Sorrentino supera l’esame San Gennaro (se solo avesse una sceneggiatura)

In Parthenope è chiaro che le chiese, gli altari, i faraglioni e l’ampolla con il sangue di San Gennaro, e il tesoro del santo medesimo, affascinano il regista più delle persone

Il sacro e il profano. Il sangue di San Gennaro e certi loculi che tolgono il fiato a guardarli (non è più tempo di Grand Tour, quando gli scugnizzi venivano fotografati e comprati). Le ville con la terrazza sopra il mare, e un clone di Sophia Loren con l’assortimento di vizi che ogni napoletano al cinema prima è tenuto a deplorare: “Siete depressi e non lo sapete, vi vantate di essere furbi ma i disgraziati siete voi”. Gli amori poveri, quando si bacia senza denti. E la Grande Fusione: due famiglie assistono al pubblico accoppiamento dei rispettivi rampolli; bisogna garantire che non ci sia sangue estraneo. Sorrentino non si fa – e non ci fa – mancare nulla.

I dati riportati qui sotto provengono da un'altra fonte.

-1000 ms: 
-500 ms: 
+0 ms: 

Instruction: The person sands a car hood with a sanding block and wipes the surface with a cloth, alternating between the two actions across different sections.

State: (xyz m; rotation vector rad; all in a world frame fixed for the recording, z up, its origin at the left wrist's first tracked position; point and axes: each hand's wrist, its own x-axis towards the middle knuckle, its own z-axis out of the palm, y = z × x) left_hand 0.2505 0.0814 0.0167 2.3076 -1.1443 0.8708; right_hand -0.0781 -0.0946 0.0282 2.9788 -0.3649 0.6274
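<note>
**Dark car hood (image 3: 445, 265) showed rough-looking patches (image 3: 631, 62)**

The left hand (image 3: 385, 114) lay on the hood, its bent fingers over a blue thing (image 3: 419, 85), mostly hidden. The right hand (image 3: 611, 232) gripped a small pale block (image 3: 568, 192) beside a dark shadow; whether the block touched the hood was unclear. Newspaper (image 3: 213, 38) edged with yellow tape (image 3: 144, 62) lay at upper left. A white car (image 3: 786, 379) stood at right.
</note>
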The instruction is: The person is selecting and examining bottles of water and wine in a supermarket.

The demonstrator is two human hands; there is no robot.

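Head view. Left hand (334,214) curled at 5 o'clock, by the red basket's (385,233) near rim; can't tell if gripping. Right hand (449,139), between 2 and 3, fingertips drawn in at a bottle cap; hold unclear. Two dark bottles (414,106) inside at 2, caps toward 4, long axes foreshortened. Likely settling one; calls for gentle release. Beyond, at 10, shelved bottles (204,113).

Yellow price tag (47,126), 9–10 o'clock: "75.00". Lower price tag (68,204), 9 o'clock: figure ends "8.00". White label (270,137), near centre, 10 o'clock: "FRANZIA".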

Da parto in acqua nasce Parthenope. Poi arriva il tempo delle vacanze interminabili e i primi baci (un triangolo, come in “Challengers” di Luca Guadagnino). Al centro Celeste Dalla Porta, bella e brava: purtroppo il copione, tra altri momenti di imbarazzante filosofia spicciola, le fa incontrare Gary Oldman che si presenta come John Cheever (proprio lo scrittore che ha sul comodino). Seguiamo la ragazza fino alla laurea. Relatore Silvio Orlando, caricatura del professore burbero che però dà la lode, e pure il bacio accademico.

In antropologia, che vuol dire “vedere il mondo”. Da Paolo Sorrentino, ormai una fede più che un regista, si imparano un sacco di cose. Ma è chiaro che le chiese, gli altari, i faraglioni – ripresi da una strana angolatura, non si somigliano tanto – e l’ampolla con il sangue di San Gennaro, e il tesoro del santo medesimo, affascinano il regista più delle persone. Sono raffinati esercizi di composizione. Ai fan piacciono. Noi facciamo un sogno: chissà che film ne uscirebbe, con una sceneggiatura adeguata. Tutti fumano (era l’epoca, ma non sembrano averne voglia) e di continuo si domandano “a cosa stai pensando?” (senza ricevere risposta, né dai giovani né dai vecchi).

Risponderebbe senza esitazioni il giovane Donald Trump che si controlla il ciuffo nei finestrini delle auto parcheggiate. Guai se gli amici, e soprattutto i nemici, lo vedono con i capelli fuori posto. Anche la madre, a tavola, sfoggia una cotonatura bionda alta venti centimetri. “The Apprentice” – era il titolo del programma tv di Trump, che cercava giovani manager di talento – racconta la formazione e la prime esperienze del giovanotto. Ora basta il cognome, ma negli anni 70 Trump voleva dire Elizabeth Trump, la ditta di famiglia: avevano palazzi a Brooklyn, nel Queens e a Staten Island, sotto inchiesta per discriminazione razziale verso gli inquilini afroamericani che non pagavano l’affitto. Linea difensiva di Trump padre: “Non sono razzista, ho un autista nero”.

Donald vuole conquistare il centro di Manhattan, e sceglie come mentore l’avvocato Roy Cohn – o forse è Cohn a scegliere l’allievo promettente. Quando capitava di andare a teatro, oltre che al cinema, Cohn era un personaggio di “Angels in America – Fantasia gay su temi nazionali”, scritta dal premio Pulitzer Tony Kushner. Nella miniserie Hbo, il ruolo toccò ad Al Pacino. Oggi è di Jeremy Strong, il Kendall Roy di “Succession”.

Cohn fece condannare i Rosenberg per spionaggio. Poi aiutò il senatore McCarthy nella sua caccia ai comunisti (un pezzo di Hollywood si trovò senza lavoro, per difendersi qualcuno denunciava gli amici). Ali Abbasi è un regista iraniano naturalizzato danese, forse non ha pensato bene all’effetto del suo film: conquisterà i già convertiti, e non toglierà a Trump neanche un voto. I suoi seguaci lo amano per quel che è: uno che sempre attacca, che nega ogni accusa, che non ammette mai la sconfitta. Ha querelato: nessuno ha mai perso voti per aver sottovalutato gli elettori.